**Exercise**: Only the stretch below from the line holding "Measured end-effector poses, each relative" through the line holding "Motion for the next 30" should be restated, word for word and with both ends included; pictures stay out.

(Data shown begins)

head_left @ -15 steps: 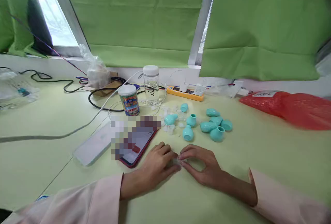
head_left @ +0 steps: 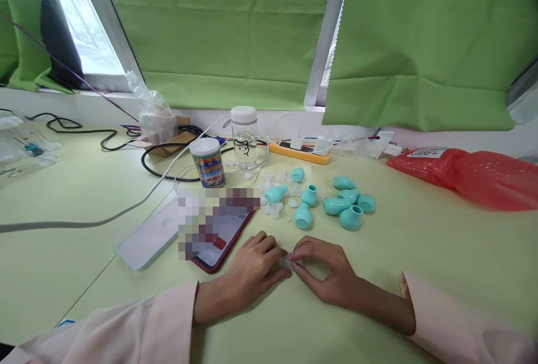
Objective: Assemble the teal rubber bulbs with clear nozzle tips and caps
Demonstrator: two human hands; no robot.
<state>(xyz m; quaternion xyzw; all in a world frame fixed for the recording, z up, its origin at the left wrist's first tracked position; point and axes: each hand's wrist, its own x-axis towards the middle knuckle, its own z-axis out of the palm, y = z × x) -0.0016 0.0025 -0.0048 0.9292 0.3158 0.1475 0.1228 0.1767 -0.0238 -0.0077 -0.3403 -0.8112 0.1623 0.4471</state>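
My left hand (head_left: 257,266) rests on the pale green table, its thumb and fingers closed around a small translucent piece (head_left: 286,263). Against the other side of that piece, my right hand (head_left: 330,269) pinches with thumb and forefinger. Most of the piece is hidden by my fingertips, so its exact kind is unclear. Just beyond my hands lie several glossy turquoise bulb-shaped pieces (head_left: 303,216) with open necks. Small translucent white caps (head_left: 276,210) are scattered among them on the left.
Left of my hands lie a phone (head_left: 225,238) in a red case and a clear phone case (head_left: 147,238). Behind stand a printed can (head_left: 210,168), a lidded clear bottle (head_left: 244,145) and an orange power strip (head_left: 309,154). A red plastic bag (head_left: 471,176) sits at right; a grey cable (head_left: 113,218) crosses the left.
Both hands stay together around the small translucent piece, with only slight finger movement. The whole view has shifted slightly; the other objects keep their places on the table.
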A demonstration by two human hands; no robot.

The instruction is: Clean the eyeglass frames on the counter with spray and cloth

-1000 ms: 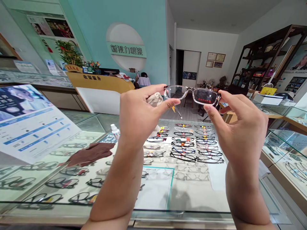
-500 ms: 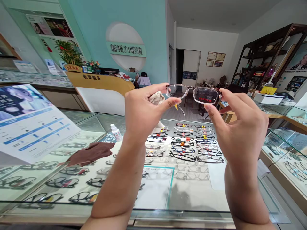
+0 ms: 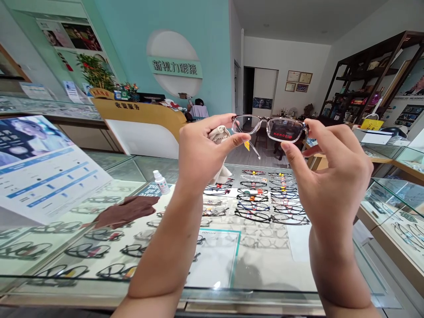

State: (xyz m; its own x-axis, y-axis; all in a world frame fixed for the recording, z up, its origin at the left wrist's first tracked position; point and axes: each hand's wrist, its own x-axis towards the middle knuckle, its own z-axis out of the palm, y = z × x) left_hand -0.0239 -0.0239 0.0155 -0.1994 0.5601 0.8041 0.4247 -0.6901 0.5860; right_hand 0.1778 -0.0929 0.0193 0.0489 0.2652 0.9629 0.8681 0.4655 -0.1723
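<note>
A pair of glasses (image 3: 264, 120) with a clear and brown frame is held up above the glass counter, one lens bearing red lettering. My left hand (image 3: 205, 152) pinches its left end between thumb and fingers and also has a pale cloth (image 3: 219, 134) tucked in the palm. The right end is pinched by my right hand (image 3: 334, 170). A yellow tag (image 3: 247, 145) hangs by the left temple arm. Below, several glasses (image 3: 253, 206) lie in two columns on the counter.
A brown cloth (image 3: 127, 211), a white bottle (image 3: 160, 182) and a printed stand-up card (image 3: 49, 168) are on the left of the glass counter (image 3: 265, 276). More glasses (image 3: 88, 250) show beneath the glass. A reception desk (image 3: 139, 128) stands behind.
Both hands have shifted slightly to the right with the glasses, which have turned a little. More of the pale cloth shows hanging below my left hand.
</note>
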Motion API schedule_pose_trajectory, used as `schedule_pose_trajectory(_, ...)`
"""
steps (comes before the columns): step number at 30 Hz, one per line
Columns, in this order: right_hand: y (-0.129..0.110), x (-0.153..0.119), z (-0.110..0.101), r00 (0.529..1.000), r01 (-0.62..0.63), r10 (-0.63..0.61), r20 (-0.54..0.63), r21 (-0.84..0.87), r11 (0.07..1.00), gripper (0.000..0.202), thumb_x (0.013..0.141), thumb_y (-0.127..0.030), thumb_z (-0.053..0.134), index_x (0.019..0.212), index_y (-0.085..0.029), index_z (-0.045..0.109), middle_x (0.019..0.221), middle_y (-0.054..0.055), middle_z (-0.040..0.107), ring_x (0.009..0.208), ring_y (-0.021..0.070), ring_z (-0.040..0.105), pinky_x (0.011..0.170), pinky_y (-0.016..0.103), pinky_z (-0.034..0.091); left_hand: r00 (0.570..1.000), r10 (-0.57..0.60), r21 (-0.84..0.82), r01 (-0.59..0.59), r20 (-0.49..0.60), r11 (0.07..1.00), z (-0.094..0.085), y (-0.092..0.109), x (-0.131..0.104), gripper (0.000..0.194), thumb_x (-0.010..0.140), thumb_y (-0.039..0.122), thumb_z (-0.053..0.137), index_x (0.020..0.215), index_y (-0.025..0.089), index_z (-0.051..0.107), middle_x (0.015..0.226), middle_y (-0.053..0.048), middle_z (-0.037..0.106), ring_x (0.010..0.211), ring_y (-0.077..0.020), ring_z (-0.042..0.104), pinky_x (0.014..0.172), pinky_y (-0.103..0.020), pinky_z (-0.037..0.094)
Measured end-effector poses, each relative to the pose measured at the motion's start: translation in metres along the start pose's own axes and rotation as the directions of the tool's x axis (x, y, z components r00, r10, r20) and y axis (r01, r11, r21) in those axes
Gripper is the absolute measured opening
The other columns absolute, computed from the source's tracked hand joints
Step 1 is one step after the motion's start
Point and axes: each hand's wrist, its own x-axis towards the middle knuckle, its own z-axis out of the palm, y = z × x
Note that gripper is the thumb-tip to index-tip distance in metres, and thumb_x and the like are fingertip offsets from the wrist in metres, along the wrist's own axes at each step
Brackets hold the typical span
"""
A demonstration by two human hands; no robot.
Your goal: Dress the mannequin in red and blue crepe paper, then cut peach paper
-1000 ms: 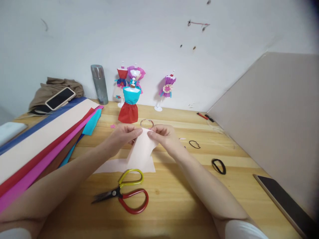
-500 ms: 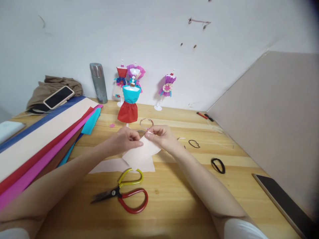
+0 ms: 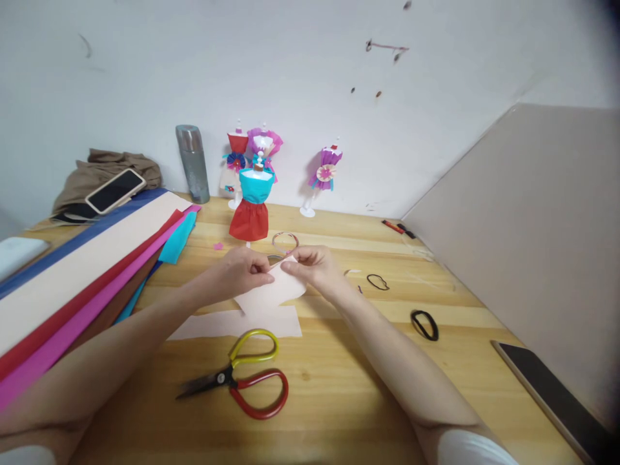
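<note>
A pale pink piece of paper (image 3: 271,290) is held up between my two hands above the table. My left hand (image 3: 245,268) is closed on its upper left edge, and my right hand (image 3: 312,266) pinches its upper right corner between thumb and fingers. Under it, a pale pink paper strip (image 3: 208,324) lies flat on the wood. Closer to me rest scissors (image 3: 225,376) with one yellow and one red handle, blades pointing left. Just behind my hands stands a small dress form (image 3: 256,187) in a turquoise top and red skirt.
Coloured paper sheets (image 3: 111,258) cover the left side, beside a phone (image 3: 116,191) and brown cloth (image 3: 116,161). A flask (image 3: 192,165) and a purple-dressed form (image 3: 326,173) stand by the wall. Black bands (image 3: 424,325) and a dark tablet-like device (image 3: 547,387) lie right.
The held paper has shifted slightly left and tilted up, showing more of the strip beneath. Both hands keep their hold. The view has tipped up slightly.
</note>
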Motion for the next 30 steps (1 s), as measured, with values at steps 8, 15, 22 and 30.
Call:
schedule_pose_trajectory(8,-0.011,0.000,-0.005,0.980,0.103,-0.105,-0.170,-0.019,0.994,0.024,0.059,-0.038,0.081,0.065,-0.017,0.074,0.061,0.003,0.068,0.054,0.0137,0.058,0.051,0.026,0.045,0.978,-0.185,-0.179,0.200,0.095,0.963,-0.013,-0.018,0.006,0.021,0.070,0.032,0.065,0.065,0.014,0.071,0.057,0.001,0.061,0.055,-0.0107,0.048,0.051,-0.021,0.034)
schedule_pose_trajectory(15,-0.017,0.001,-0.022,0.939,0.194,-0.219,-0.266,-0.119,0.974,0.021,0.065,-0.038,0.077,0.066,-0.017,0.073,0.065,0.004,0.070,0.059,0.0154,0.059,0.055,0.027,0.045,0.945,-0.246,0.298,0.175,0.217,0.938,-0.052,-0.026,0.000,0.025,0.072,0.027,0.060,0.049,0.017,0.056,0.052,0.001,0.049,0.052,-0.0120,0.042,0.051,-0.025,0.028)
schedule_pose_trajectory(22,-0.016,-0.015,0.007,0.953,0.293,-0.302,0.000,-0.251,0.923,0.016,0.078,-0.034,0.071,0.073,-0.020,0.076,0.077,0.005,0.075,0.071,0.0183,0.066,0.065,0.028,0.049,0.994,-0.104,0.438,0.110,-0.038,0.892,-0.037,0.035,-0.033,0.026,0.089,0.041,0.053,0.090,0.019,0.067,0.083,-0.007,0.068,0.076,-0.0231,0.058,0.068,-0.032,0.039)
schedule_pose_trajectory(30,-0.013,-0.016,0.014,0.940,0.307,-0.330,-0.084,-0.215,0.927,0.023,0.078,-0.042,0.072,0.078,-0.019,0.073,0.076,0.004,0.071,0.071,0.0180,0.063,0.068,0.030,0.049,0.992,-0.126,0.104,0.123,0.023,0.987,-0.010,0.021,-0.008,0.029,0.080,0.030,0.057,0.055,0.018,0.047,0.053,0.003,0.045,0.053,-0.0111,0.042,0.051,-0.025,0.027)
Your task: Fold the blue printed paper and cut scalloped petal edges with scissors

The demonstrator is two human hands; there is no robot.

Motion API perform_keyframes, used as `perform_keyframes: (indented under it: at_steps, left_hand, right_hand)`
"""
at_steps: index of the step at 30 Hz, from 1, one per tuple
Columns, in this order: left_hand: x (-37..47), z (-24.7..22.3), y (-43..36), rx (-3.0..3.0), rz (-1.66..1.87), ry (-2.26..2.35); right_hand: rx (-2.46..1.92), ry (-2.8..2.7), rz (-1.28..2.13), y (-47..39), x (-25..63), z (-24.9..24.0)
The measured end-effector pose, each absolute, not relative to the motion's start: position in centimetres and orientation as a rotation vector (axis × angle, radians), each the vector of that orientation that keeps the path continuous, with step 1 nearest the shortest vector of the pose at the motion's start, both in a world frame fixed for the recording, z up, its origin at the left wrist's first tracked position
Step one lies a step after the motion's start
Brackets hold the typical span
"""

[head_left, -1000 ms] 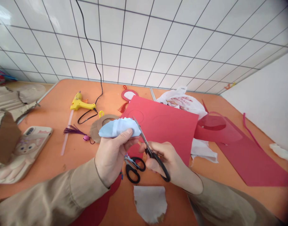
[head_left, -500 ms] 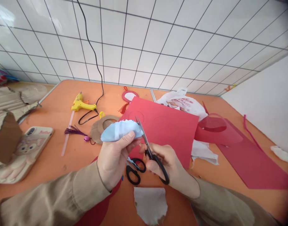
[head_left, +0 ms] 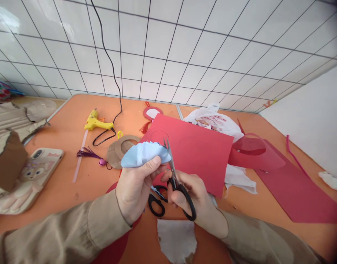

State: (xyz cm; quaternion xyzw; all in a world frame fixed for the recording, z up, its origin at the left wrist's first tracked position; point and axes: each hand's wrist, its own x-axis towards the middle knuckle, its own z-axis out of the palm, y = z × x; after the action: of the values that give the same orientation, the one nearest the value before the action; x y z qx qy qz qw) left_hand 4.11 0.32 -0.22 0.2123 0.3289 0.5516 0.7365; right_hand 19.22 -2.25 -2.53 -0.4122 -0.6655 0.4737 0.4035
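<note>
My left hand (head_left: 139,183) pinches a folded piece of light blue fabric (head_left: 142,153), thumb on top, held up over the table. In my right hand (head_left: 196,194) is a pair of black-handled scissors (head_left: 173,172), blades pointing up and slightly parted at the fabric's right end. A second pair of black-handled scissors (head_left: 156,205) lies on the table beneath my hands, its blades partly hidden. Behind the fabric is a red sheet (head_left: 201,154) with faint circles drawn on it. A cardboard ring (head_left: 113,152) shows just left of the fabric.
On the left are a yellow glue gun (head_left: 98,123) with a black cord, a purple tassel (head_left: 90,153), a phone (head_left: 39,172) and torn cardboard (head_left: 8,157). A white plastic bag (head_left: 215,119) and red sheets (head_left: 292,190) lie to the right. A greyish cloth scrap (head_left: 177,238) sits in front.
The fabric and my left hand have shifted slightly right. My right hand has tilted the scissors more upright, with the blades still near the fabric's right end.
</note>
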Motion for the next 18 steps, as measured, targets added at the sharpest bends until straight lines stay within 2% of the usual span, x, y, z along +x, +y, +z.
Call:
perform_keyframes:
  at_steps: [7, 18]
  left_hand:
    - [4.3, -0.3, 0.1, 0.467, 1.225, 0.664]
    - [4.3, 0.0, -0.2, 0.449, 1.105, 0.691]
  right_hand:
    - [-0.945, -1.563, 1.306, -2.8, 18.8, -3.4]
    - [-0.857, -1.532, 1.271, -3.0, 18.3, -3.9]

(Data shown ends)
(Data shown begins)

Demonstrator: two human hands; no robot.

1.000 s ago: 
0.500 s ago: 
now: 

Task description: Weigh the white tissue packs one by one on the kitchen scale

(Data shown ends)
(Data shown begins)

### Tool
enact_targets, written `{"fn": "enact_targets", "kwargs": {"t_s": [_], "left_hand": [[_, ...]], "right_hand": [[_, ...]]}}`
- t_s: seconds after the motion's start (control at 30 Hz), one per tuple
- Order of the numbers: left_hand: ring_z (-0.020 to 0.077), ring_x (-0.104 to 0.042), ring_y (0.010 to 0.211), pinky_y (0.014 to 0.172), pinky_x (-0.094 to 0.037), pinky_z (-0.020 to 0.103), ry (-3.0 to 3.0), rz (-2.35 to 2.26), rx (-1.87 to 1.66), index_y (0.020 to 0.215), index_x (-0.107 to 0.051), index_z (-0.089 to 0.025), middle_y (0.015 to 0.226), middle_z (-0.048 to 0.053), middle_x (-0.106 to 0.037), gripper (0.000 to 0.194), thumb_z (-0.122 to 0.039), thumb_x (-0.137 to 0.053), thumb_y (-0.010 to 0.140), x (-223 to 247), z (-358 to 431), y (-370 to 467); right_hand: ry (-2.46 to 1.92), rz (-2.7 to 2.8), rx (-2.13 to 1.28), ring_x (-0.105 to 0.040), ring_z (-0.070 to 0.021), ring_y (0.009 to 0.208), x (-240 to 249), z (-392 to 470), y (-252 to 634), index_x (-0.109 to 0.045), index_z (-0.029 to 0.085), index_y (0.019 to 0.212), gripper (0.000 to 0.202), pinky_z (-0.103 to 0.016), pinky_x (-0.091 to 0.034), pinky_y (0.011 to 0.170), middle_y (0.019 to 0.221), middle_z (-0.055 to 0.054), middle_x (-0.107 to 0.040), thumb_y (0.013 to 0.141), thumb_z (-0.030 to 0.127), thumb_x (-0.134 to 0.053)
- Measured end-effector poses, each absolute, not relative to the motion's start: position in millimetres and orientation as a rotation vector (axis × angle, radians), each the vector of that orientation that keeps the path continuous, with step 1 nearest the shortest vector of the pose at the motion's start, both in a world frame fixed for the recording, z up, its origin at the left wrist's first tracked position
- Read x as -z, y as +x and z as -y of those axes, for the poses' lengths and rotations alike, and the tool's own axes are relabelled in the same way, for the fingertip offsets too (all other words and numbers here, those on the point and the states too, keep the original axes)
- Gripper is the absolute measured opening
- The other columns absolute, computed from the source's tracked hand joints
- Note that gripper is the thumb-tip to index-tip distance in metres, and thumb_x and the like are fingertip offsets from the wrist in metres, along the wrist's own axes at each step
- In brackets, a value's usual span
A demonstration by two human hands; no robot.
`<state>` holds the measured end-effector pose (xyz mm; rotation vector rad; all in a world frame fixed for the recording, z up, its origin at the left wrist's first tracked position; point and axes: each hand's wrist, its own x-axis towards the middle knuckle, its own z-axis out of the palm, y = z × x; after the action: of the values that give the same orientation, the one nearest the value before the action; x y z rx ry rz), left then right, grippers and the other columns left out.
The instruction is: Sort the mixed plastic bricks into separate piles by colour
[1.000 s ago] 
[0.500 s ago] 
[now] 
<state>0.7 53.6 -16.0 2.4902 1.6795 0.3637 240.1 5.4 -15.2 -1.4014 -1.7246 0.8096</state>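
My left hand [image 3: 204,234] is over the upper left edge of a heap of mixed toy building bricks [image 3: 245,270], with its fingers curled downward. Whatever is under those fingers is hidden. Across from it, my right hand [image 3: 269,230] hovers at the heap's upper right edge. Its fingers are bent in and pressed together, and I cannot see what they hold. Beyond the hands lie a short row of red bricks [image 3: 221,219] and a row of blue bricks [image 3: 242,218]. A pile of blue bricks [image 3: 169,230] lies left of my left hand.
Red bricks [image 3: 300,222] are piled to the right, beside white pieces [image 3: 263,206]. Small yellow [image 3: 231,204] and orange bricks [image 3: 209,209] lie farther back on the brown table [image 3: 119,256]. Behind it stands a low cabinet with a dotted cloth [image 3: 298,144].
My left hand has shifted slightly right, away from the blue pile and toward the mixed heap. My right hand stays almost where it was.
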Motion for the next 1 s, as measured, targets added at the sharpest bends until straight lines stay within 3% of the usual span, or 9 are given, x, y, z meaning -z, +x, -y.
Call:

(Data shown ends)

**Solution to this problem**:
Measured end-effector poses, each relative to the pose measured at the motion's start: translation in metres along the start pose's own axes and rotation as the directions of the tool's x axis (x, y, z components r00, r10, r20) and y axis (r01, r11, r21) in those axes
Gripper is the absolute measured opening
The other columns absolute, computed from the source's tracked hand joints
Step 1 is one step after the motion's start
Point and axes: each hand's wrist, its own x-axis towards the middle knuckle, its own z-axis out of the palm, y = z × x
Note that gripper is the thumb-tip to index-tip distance in metres, and thumb_x and the like are fingertip offsets from the wrist in metres, along the wrist's own axes at each step
Brackets hold the typical span
"""
A demonstration by two human hands; no robot.
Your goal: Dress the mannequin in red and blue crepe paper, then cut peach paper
-1000 ms: 
-500 ms: 
+0 ms: 
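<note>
A pale pink piece of paper (image 3: 271,290) is held up between my two hands above the table. My left hand (image 3: 245,268) is closed on its upper left edge, and my right hand (image 3: 312,266) pinches its upper right corner between thumb and fingers. Under it, a pale pink paper strip (image 3: 208,324) lies flat on the wood. Closer to me rest scissors (image 3: 225,376) with one yellow and one red handle, blades pointing left. Just behind my hands stands a small dress form (image 3: 256,187) in a turquoise top and red skirt.
Coloured paper sheets (image 3: 111,258) cover the left side, beside a phone (image 3: 116,191) and brown cloth (image 3: 116,161). A flask (image 3: 192,165) and a purple-dressed form (image 3: 326,173) stand by the wall. Black bands (image 3: 424,325) and a dark tablet-like device (image 3: 547,387) lie right.
The held paper has shifted slightly left and tilted up, showing more of the strip beneath. Both hands keep their hold. The view has tipped up slightly.
</note>
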Motion for the next 30 steps (1 s), as measured, with values at steps 8, 15, 22 and 30.

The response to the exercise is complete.